→ Your assignment
Find the line below with "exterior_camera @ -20" and the line with "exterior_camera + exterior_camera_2". Output them and the lines between, exactly, but not the pictures.

→ Dataset records
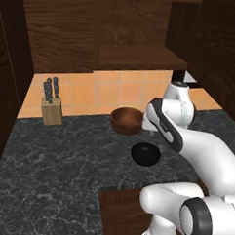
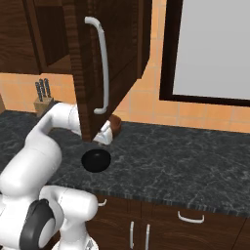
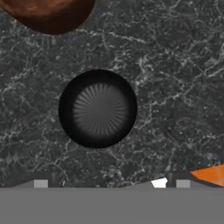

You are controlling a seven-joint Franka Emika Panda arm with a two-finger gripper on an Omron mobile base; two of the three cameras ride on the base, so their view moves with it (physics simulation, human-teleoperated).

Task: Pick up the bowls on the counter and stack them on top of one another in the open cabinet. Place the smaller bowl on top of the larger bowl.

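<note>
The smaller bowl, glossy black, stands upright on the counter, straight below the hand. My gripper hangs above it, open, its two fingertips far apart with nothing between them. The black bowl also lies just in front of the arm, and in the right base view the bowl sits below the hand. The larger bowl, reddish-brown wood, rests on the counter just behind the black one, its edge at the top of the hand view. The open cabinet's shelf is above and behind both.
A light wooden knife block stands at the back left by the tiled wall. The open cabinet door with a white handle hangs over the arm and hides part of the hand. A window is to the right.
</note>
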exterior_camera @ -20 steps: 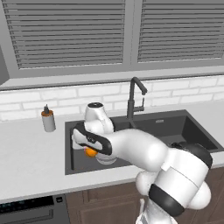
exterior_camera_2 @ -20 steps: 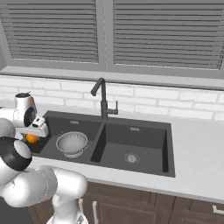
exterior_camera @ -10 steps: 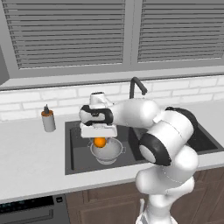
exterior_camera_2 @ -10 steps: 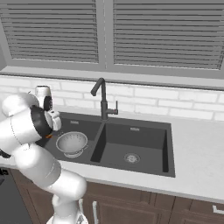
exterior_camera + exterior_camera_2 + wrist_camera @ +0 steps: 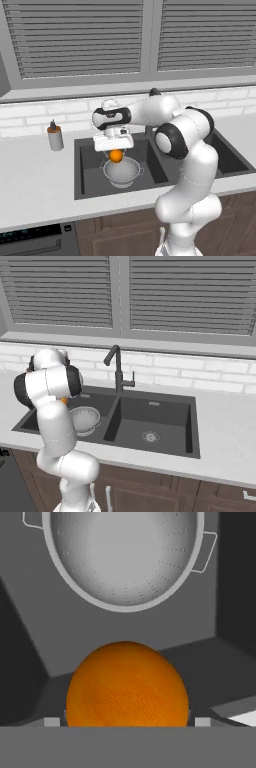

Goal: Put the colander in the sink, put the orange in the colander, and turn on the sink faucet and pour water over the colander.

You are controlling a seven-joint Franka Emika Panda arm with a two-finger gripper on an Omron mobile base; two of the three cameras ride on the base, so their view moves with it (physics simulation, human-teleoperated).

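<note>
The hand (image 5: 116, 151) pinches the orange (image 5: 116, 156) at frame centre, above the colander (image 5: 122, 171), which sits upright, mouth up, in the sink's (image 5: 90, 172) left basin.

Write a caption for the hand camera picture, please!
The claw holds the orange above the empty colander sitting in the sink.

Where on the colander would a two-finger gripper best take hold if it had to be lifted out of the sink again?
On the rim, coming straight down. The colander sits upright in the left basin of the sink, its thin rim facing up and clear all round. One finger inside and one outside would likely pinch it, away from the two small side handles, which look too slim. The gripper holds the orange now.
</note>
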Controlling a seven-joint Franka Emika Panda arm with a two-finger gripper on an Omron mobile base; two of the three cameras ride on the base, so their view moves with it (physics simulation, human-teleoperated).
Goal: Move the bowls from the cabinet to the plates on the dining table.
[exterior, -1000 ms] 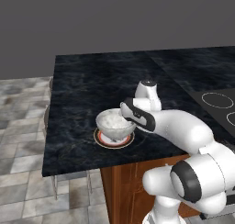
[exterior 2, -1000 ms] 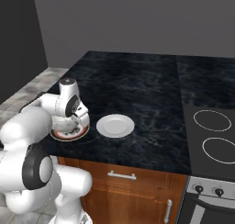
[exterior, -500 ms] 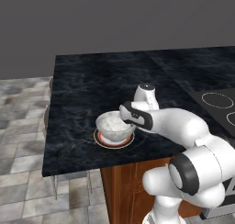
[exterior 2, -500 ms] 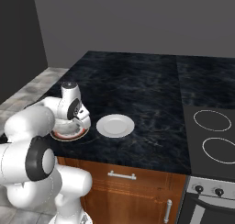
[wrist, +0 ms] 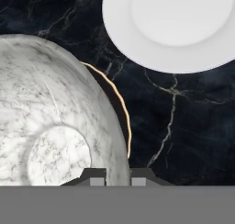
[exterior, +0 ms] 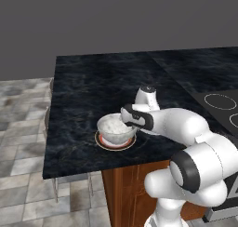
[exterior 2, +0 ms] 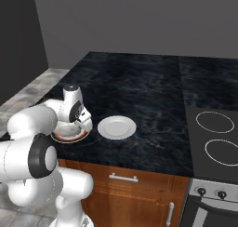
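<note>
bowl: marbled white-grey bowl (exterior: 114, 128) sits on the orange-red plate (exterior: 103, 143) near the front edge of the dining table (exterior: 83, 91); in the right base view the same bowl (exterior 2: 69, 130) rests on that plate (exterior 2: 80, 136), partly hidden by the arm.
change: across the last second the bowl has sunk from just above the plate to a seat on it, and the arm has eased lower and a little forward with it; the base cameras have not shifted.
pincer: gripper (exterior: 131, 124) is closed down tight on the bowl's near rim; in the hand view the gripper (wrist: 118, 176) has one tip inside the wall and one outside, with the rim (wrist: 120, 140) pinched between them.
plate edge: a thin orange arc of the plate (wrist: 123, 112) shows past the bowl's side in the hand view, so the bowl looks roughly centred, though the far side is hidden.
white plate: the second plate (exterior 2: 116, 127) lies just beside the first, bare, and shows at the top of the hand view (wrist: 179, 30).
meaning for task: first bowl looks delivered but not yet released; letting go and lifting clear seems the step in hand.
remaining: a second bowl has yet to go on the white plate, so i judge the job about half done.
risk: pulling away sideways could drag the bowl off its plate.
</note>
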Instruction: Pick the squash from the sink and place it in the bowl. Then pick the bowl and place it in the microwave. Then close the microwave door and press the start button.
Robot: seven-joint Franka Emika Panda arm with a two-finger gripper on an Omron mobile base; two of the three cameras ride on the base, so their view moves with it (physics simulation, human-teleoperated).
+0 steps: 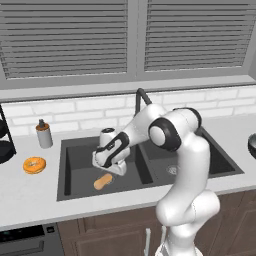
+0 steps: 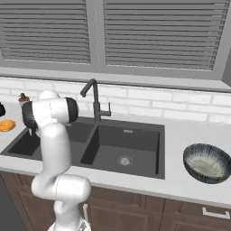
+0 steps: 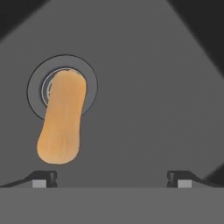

→ Reply
exterior_camera @ -20 steps: 
exterior_camera_2 @ -20 steps: 
exterior_camera @ -10 steps: 
exterior_camera_2 @ -10 steps: 
exterior_camera + exterior_camera_2 + wrist_camera @ +0 steps: 

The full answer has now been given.